Exercise directions.
Count how many lines below include the word "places". Answer with a number only.

Records contained in a dataset.
>>

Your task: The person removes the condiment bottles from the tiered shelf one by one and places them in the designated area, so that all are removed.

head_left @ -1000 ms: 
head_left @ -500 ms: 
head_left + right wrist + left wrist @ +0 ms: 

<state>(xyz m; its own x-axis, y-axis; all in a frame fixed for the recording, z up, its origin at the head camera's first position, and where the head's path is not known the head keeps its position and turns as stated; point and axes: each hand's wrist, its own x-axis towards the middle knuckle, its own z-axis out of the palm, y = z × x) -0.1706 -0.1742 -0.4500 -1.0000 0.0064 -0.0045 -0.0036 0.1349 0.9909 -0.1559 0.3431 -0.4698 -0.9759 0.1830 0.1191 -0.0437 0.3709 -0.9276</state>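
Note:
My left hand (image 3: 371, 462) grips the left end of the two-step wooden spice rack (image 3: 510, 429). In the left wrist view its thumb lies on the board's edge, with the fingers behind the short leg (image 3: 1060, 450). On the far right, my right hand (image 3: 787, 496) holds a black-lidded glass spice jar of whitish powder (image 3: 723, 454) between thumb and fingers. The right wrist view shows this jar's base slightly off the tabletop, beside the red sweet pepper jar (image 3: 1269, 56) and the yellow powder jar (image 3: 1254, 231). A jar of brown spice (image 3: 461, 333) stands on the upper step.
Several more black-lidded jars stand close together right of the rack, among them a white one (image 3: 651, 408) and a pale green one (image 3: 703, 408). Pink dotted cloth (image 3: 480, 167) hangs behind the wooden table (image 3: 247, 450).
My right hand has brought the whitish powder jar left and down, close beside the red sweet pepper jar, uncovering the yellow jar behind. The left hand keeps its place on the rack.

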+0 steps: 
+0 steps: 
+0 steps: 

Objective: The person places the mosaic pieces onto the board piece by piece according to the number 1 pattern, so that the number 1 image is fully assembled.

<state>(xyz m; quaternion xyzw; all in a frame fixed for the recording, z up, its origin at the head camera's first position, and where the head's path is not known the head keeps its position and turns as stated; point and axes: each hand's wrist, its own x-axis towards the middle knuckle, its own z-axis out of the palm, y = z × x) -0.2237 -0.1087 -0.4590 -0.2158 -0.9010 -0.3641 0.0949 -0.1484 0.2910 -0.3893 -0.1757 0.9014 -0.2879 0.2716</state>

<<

Answer for the task.
2